La maison du champ de course, j’en ai toujours entendu parler ainsi, bien davantage que par son adresse rue Léon Blum.
Il est vrai que l’hippodrome est vraiment juste à côté et son activité faisait écho jusque dans le jardin.
Dans mon enfance, il suffisait de passer devant les deux bistrots toujours remplis d’ouvriers, de lads et de palefreniers pour se retrouver sous l’arche du grand portail marquant l’entrée « dans » l’hippodrome de Villeurbanne (Aujourd’hui renommé hippodrome de Lyon-Carré de la soie).
Le portail était une ligne que je n’ai jamais franchie dans mes jeunes années, ce qui se passait de l’autre côté n’était probablement pas « pour moi » aux yeux de mes parents et grands-parents : parier ne faisait pas partie de leurs loisirs.
Parfois, après un repas du dimanche, nous empruntions à pied le chemin de terre partant juste après le deuxième bistrot afin de rattraper le chemin du canal et d’arriver à proximité des pistes visibles à travers la barrière.
Là, avec un peu de patience, il était parfois possible de voir passer les galopeurs.
Accrochée au grillage, le nez passé à travers un des carreaux pour essayer d’être encore plus près, je pouvais sentir le sol trembler sous leur passage, je pouvais entendre leur souffle à nul autre pareil, c’était terriblement fugace, quelques points de suspension pendant lesquels je retenais mon souffle avant de demander « encore » et de sentir une main me tirer en direction du retour.
C’est seulement ces derniers mois, alors qu’en devenant à nouveau propriétaire d’un pur-sang je fais remonter pleins de souvenirs, que je constate combien mes émois au contact des chevaux sont anciens.
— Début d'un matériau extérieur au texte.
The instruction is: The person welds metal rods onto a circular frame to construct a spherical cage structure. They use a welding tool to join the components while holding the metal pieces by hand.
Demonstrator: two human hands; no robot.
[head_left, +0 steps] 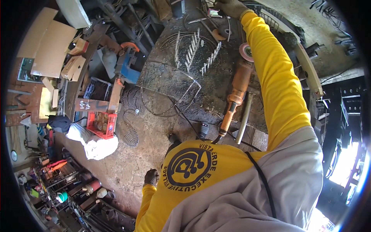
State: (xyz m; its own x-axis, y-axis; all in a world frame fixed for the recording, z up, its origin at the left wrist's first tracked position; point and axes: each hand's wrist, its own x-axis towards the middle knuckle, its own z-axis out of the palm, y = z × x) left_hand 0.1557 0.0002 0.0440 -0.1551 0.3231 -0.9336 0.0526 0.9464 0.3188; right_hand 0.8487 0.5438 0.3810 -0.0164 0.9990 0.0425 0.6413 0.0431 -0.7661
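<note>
My right arm, in a yellow sleeve, stretches across the workbench [216,102] to its far side. There my right hand [231,8], in a dark glove, is at the top edge of the view beside a small red and white package [213,13]; its fingertips are partly cut off. My left hand [151,177], also gloved, hangs low at my left side with the fingers curled and nothing visible in them. An orange angle grinder [236,91] with a pinkish disc [246,52] lies on the bench beneath my right arm. Several twisted metal bars [191,50] lie beyond it.
A pale rod [244,118] lies beside the grinder. A wire hoop [154,112] overhangs the bench's left edge near a blue vise [129,67]. On the left are a coil of wire [131,98], a red crate [101,124], a white bag [101,147] and cardboard boxes [54,50].
</note>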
Quand, dans ce billet là, j’évoque une graine semée après mon entrée au lycée, il serait davantage question d’une graine en train de lever, la semaison avait eu lieu bien avant, probablement grâce à mon passage dans la maison du champ de courses.
Bien plus tard, j’ai eu la chance de monter ma première course sur ce terrain là et ce jour là, gonflée par la joie de « débuter » autant que shootée à l’adrénaline, je n’avais pas eu la moindre pensée pour la maison d’à côté que j’avais pourtant habitée presque à plein temps pendant deux ans.
Cette première course est un souvenir aussi grand que consternant.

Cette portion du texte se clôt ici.